Playing with Words: Comparing the Vocabulary and Lexical Richness of ChatGPT and Humans

The introduction of Artificial Intelligence (AI) generative language models such as GPT (Generative Pre-trained Transformer) and tools such as ChatGPT has triggered a revolution that can transform how text is generated. This has many implications, for example, as AI-generated text becomes a significant fraction of the text in many disciplines, would this have an effect on the language capabilities of readers and also on the training of newer AI tools? Would it affect the evolution of languages? Focusing on one specific aspect of the language: words; will the use of tools such as ChatGPT increase or reduce the vocabulary used or the lexical richness (understood as the number of different words used in a written or oral production) when writing a given text? This has implications for words, as those not included in AI-generated content will tend to be less and less popular and may eventually be lost. In this work, we perform an initial comparison of the vocabulary and lexical richness of ChatGPT and humans when performing the same tasks. In more detail, two datasets containing the answers to different types of questions answered by ChatGPT and humans are used, and the analysis shows that ChatGPT tends to use fewer distinct words and lower lexical richness than humans. These results are very preliminary and additional datasets and ChatGPT configurations have to be evaluated to extract more general conclusions. Therefore, further research is needed to understand how the use of ChatGPT and more broadly generative AI tools will affect the vocabulary and lexical richness in different types of text and languages.

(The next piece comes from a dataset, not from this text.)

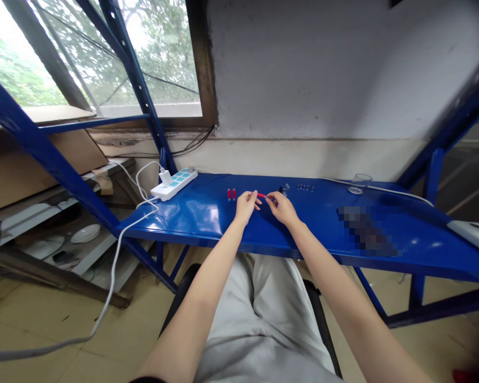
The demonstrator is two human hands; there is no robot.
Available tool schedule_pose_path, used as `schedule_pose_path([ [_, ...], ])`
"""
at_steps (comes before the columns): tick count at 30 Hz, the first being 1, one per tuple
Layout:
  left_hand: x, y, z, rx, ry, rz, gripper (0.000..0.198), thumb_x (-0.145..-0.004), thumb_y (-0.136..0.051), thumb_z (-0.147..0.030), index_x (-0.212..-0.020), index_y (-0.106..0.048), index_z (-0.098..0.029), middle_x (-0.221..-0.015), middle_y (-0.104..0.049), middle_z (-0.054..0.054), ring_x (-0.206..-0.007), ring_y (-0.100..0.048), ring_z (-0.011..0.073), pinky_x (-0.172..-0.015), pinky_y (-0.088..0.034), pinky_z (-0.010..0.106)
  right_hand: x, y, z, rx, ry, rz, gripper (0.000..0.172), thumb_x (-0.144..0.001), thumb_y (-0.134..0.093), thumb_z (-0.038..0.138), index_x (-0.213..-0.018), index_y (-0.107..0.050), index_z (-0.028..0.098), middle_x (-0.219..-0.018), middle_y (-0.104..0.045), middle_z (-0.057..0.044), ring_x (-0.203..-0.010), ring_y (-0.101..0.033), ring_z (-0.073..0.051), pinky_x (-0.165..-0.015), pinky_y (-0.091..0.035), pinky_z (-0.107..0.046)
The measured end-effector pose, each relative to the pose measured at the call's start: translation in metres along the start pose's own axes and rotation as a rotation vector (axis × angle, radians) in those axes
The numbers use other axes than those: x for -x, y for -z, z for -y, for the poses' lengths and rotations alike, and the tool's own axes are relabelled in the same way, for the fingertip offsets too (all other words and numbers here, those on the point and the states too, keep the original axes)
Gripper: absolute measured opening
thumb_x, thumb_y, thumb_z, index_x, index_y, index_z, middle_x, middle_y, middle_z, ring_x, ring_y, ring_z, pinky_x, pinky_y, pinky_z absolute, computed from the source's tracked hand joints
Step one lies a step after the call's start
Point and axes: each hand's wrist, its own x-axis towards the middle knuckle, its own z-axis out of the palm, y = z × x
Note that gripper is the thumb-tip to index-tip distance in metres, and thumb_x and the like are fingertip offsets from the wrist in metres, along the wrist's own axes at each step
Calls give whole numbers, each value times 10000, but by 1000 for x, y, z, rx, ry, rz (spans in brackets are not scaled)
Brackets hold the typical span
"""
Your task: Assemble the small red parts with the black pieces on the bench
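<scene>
My left hand (pixel 245 207) pinches a small red tube-like piece (pixel 261 195) above the blue table, its fingers around the left end. At the right end of that piece, my right hand (pixel 282 208) is closed in a pinch; what its fingertips hold is too small to make out. Left of my hands stand two small red pieces (pixel 231 194) with pale lower ends. Just behind my right hand are a small black part (pixel 280 189) and a few clear parts (pixel 286 188). Farther right, several tiny metallic parts (pixel 305 187) lie in rows.
A white power strip (pixel 174 184) with a plugged-in charger sits on the left of the blue table (pixel 191 215). Its cable (pixel 115 255) hangs off the left edge. To the right are a clear glass (pixel 360 184), a blurred dark object (pixel 367 231) and a white device (pixel 473 234).
</scene>
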Motion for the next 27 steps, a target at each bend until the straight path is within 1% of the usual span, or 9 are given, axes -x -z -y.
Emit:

翻译：人工智能生成语言模型（如GPT，即生成式预训练Transformer）及工具（如ChatGPT）的引入，引发了一场可能改变文本生成方式的革命。这具有多重影响：例如，当AI生成文本在众多学科中占据显著比例时，是否会影响读者的语言能力，或对新型AI工具的训练产生作用？是否会影响语言的演化？聚焦于语言的一个具体方面——词汇：在撰写特定文本时，使用ChatGPT这类工具是否会增加或减少所使用的词汇量或词汇丰富度（即书面或口头表达中使用的不同词汇数量）？这对词汇本身意义重大，因为未包含在AI生成内容中的词汇将逐渐式微，最终可能消亡。本研究初步对比了ChatGPT与人类在完成相同任务时的词汇与词汇丰富度。具体而言，我们使用了两个数据集，分别包含ChatGPT与人类对各类问题的回答。分析显示，ChatGPT相较于人类倾向于使用更少的不同词汇，且词汇丰富度更低。这些结果尚属初步，需评估更多数据集及ChatGPT的不同配置以得出更具普适性的结论。因此，需进一步研究以理解ChatGPT及更广泛的生成式AI工具如何影响不同类型文本及语言的词汇与词汇丰富度。